[Your assignment] Give only the number of lines in the data that include the string "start".

(Material provided)

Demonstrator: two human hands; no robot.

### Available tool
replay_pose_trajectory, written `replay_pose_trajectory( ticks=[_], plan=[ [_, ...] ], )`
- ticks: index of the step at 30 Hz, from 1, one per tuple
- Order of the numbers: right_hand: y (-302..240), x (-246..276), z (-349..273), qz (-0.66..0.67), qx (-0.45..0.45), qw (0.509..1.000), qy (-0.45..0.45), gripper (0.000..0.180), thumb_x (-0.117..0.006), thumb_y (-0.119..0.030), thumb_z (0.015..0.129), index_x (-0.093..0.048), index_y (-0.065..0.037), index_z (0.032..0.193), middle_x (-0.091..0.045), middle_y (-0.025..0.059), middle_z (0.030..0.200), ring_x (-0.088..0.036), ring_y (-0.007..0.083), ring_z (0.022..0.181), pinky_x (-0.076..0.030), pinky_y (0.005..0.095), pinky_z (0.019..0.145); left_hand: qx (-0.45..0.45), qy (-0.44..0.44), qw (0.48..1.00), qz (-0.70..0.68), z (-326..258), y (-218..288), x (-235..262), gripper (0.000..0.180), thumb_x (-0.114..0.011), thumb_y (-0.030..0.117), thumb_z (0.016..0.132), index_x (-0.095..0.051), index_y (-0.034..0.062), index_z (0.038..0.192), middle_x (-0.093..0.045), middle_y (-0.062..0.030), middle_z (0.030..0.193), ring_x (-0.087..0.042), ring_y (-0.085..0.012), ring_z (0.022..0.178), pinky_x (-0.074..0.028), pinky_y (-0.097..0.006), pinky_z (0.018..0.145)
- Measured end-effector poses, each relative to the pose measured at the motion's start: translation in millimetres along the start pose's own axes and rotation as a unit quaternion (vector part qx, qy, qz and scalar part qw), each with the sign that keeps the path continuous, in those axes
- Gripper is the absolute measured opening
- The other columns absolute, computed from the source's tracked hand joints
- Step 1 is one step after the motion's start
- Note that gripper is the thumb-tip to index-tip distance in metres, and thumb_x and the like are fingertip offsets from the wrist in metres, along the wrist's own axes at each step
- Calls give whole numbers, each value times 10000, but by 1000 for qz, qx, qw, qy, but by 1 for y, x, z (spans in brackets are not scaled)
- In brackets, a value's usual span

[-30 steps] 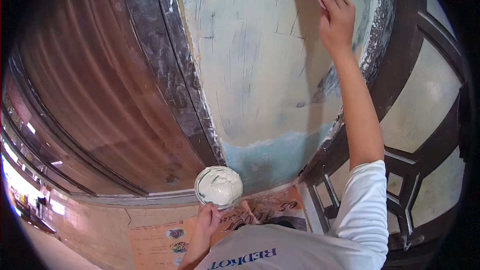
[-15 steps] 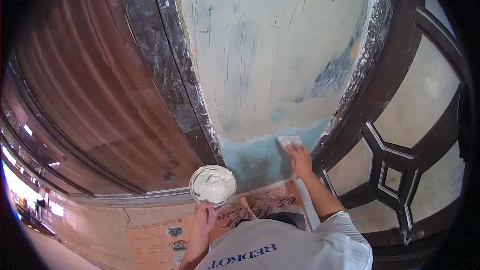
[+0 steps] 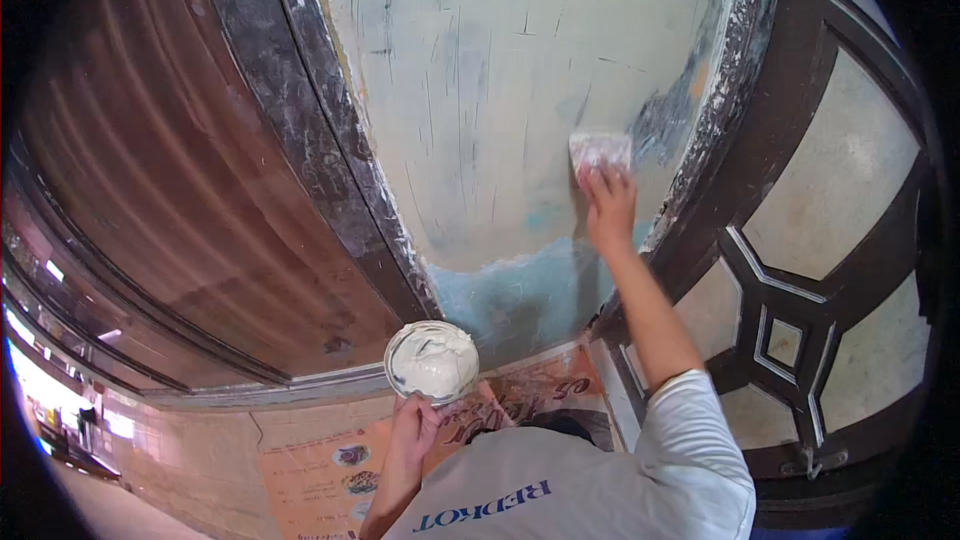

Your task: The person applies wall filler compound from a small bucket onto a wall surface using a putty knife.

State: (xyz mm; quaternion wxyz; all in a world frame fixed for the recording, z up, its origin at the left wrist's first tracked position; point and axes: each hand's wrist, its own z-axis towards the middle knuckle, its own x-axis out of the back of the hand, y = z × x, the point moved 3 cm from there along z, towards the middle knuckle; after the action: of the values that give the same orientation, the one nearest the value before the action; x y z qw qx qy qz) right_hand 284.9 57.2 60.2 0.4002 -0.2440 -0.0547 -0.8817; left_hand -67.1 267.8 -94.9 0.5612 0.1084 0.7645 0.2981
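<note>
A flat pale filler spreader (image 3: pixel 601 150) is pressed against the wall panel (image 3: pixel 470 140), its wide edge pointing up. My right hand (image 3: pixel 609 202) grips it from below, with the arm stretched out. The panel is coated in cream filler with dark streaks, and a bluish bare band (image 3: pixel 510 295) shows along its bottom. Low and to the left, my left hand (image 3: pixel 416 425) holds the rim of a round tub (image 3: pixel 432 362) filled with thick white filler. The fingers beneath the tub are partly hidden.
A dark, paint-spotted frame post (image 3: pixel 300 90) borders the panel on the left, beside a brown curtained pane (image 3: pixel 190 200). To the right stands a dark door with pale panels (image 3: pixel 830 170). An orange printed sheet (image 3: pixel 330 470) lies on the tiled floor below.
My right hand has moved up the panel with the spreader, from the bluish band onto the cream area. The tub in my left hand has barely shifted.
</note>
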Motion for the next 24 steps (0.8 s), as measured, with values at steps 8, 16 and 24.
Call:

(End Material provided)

[Result for this task] 2